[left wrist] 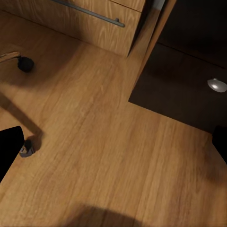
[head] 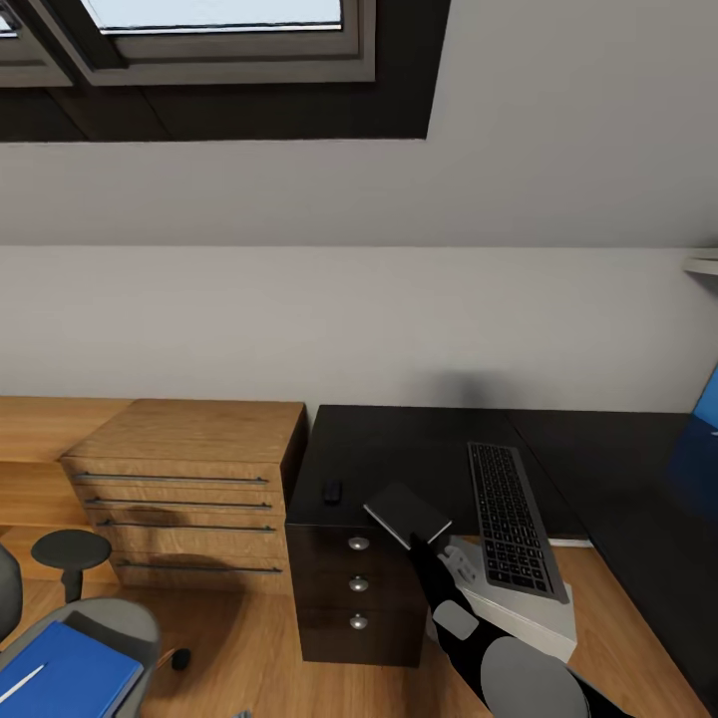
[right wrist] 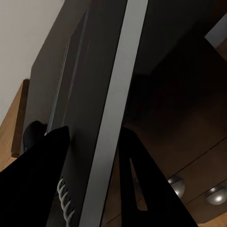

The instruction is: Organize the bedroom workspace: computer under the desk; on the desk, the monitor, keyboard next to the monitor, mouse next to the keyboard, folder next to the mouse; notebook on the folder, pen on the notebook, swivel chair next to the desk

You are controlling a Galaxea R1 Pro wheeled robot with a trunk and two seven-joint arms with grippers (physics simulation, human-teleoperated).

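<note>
The right gripper [head: 431, 538] is clamped on the notebook [head: 406, 515], holding it tilted over the front edge of the desk [head: 399, 439], near the mouse [head: 332, 491] and keyboard [head: 509, 519]; the keyboard overhangs the computer [head: 534, 613]. The folder [head: 65, 670] lies on the swivel chair [head: 120, 623] with the pen [head: 20, 684] on it, so stacking looks undone; I cannot tell the left gripper's opening.

Soft, even daylight comes from the skylight [head: 214, 15] overhead. The white wall [head: 359, 329] is bright; the glossy black desk [head: 419, 449] swallows detail (faint reflections only). Broad soft shadows lie across the wood floor [left wrist: 94, 142]. Renders are sharp, with wide-angle stretching at the edges.
</note>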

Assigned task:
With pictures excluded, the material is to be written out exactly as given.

Your solution:
[left wrist] 
[head] 
[right wrist] 

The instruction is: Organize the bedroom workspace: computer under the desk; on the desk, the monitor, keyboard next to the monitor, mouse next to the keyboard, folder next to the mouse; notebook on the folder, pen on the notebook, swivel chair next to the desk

You are controlling a Galaxea R1 Pro wheeled robot with a trunk and two seven-joint arms with grippers (physics simulation, human-teleoperated).

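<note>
The right gripper [head: 431, 538] is clamped on the notebook [head: 406, 515], holding it tilted over the front edge of the desk [head: 399, 439], near the mouse [head: 332, 491] and keyboard [head: 509, 519]; the keyboard overhangs the computer [head: 534, 613]. The folder [head: 65, 670] lies on the swivel chair [head: 120, 623] with the pen [head: 20, 684] on it, so stacking looks undone; I cannot tell the left gripper's opening.

Soft, even daylight comes from the skylight [head: 214, 15] overhead. The white wall [head: 359, 329] is bright; the glossy black desk [head: 419, 449] swallows detail (faint reflections only). Broad soft shadows lie across the wood floor [left wrist: 94, 142]. Renders are sharp, with wide-angle stretching at the edges.
</note>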

This finishes the response to the exercise.